SexTech : L’industrie du sexe face au défi de concilier éthique et innovation

SexTech : L’industrie du sexe face au défi de concilier éthique et innovation

Si vous pensiez que les technologies de rupture épargneraient votre intimité, c’est raté. Du jouet intelligent au compagnon virtuel en passant par l’érobotique, l’innovation technologique s’intéresse désormais à notre vie sexuelle, posant plus que jamais des enjeux déontologiques. Alors comment innover de manière éthique dans la filière SexTech ? C’est à cette question que les membres du collectif SexTech For Good ont tenté de répondre lors de la seconde édition de leur festival le 18 octobre dernier à Lyon, en France.

« Il faut définir la SexTech à partir de l’éthique, et non l’inverse ». Brice Gouvernet, psychologue et maître de conférence à l’université de Rouen, plante le décor dès l’ouverture du festival. Selon lui, la filière SexTech pose des « questions sociales, technologiques et sexologiques » qu’il est primordial d’encadrer à l’heure où l’innovation de rupture envahit déjà notre sphère intime. 
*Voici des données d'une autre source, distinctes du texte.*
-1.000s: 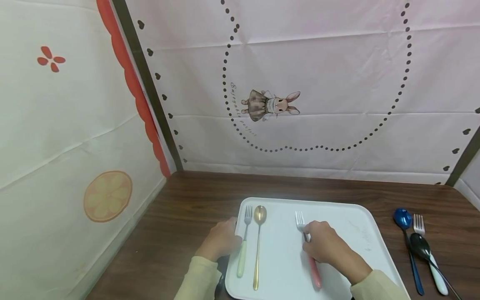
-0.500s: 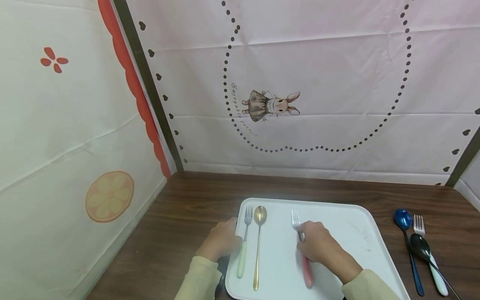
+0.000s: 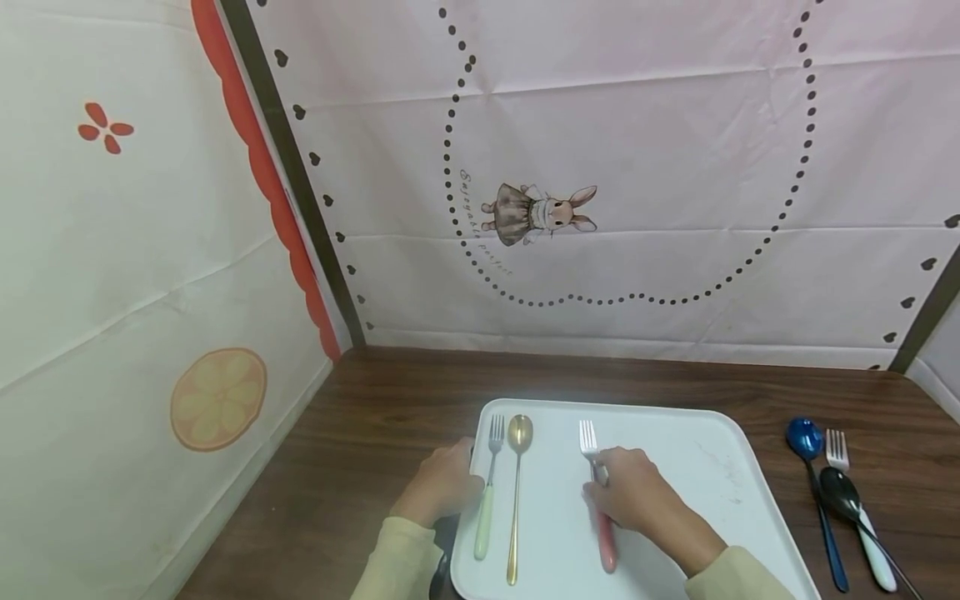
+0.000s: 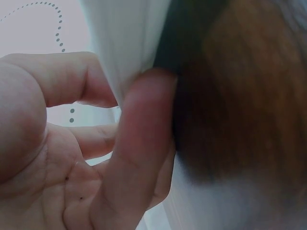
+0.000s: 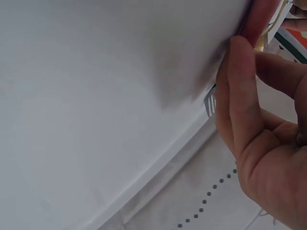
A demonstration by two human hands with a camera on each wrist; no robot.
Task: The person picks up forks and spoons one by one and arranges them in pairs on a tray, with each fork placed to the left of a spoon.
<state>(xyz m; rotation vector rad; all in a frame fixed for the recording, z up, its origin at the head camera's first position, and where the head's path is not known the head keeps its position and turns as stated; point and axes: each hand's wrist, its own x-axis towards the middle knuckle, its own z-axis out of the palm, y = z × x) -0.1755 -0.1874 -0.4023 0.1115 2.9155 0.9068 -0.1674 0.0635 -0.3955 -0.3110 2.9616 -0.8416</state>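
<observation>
My left hand [image 3: 441,483] grips the left rim of a white tray [image 3: 693,442]; in the left wrist view its thumb and fingers lie on either side of the tray edge [image 4: 127,38]. Over the middle of the tray, my right hand [image 3: 637,492] pinches a fork with a pink handle [image 3: 606,543], tines pointing away from me. In the right wrist view the fork's tines [image 5: 210,103] show past the fingers, close to the tray surface. To its left lie a gold spoon [image 3: 517,500] and a fork with a light green handle [image 3: 483,521], side by side on the tray.
Right of the tray, on the brown wooden table [image 3: 405,375], lie a blue spoon [image 3: 815,483], a black spoon [image 3: 842,493] and a fork with a white handle [image 3: 876,550], partly under the black spoon. Printed cloth walls [image 3: 675,167] stand behind and at the left.
My right hand has moved left with the pink-handled fork, bringing it nearer the gold spoon and more in line with it. The left hand has stayed on the tray rim.
</observation>
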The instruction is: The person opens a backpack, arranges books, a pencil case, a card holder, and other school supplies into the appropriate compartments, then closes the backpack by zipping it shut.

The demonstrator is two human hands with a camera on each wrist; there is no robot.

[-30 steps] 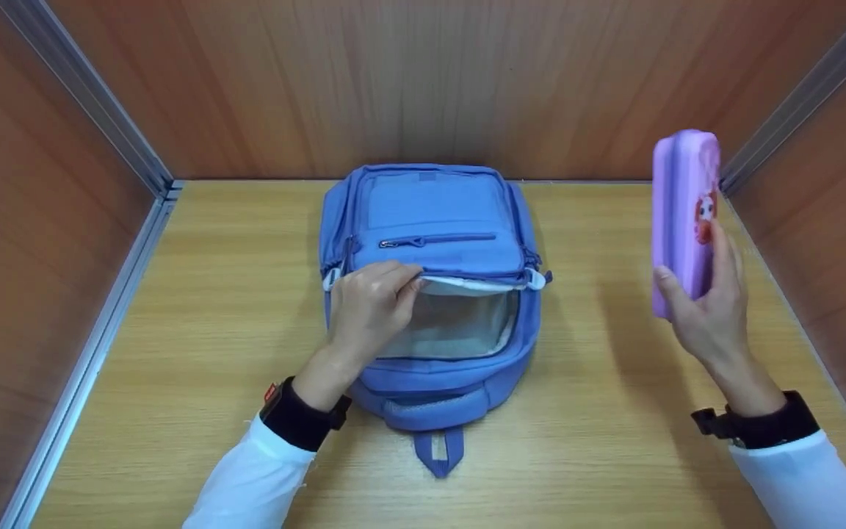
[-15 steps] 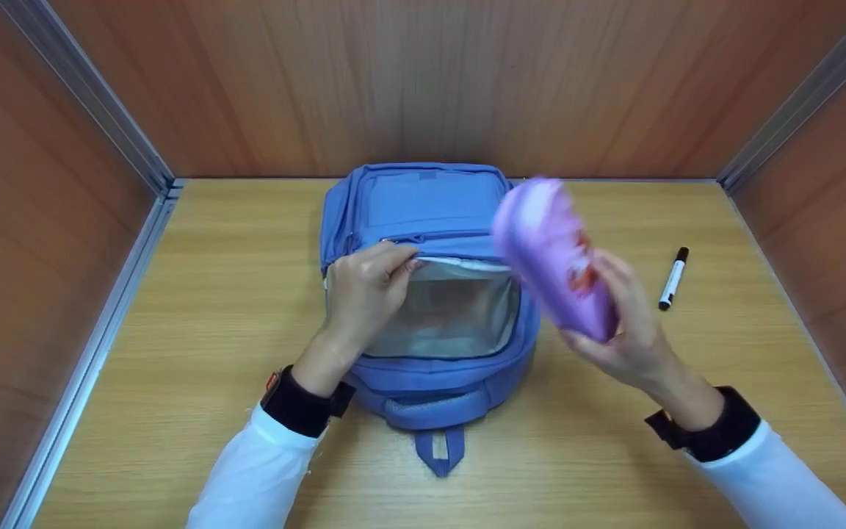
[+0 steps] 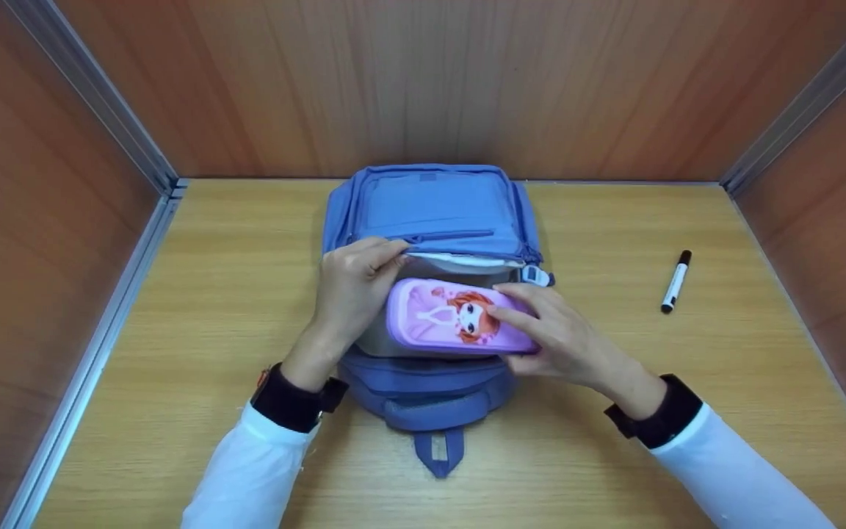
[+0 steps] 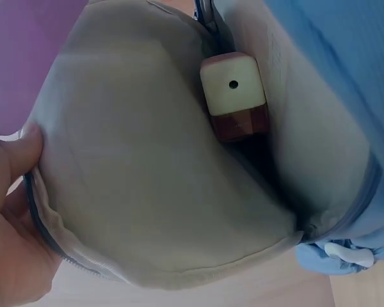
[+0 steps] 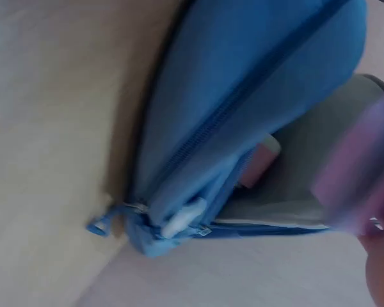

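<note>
A blue backpack (image 3: 430,202) lies on the table with its main compartment unzipped and gaping. My left hand (image 3: 349,286) pinches the upper edge of the opening and holds it up. Over that opening, my right hand (image 3: 566,338) grips a purple pencil case (image 3: 427,316) by its right end, its red-haired cartoon picture facing up. In the left wrist view, a small cream and dark-red box with a round hole (image 4: 233,93), resembling a pencil sharpener, sits inside the grey-lined compartment. The pencil case (image 5: 358,173) is blurred in the right wrist view.
A black-and-white marker (image 3: 676,283) lies on the wooden table (image 3: 232,294), right of the backpack. Wood-grain panels (image 3: 430,88) with metal edge strips close off the back and both sides. The backpack's carry handle (image 3: 449,411) faces the near side.
My right hand has brought the pencil case leftward from the right side to the backpack's opening, turning it nearly level. The marker has come into sight. My left hand has raised the edge slightly.
</note>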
Rejouis est une start-up française spécialisée dans les sextoys reconditionnés et adhérente du collectif SexTech For Good. Crédit photo : Laurie Bruno

SexTech For Good, un collectif dédié à l’éthique de la filière

Mais de quoi parle-t-on exactement ? La SexTech englobe l’ensemble des nouvelles technologies axées sur le plaisir sexuel. Éducation, santé, plaisir, autant d’aspects de la sexualité humaine enrichis ou transformés par la technologie.

Longtemps stigmatisée, cette filière tend à se normaliser, jusqu’à atteindre 108 milliards de dollars en 2027 selon une étude de l’Allied Market Research. En clair, la SexTech entend mettre l’innovation au service du bien-être sexuel.

Une philosophie portée depuis six ans par le collectif SexTech For Good, fondé et présidé par Christel Bony. « En tant qu’acteurs, on nous oppose souvent notre éthique, notre politique, et même notre raison d’être » s’indigne la fondatrice du collectif, « alors on a voulu mettre un cadre pour obtenir la confiance des acteurs et avancer ».

Il y a dix ans, l’entrepreneure et sexologue lance B. Sensory, la toute première start-up française de la filière SexTech spécialiste des nouvelles érotiques connectées. Aujourd’hui, le collectif regroupe une cinquantaine d’acteurs de la filière en France, des jouets connectés aux applications mobiles en passant par l’audio, la cosmétique ou encore l’art.

« En tant qu’acteurs, on nous oppose souvent notre éthique, notre politique, et même notre raison d’être, alors on a voulu mettre un cadre pour obtenir la confiance des acteurs et avancer »

— Christel Bony, fondatrice du collectif SexTech For Good

L’un des plus connus du marché français Passage du Désir figure parmi les adhérents, aux côtés d’une pluralité de jeunes acteurs comme l’enseigne de sextoys reconditionnés Rejouis, la marque d’alèses imperméables Founty, ou l’application mobile d’événements érotiques Senskle.

De l’urgence d’encadrer l’innovation

Parmi les principales missions du collectif figure la nécessité d’innover pour adresser un maximum de problématiques dans le respect des personnes et de l’environnement. « La sexualité s’empare de la technologie, on peut pas faire autrement que cette rencontre » rappelle d’ailleurs Brice Gouvernet. Si la rencontre est inévitable, et déjà actée, il est urgent de l’encadrer. À commencer par l’utilisation de l’IA. 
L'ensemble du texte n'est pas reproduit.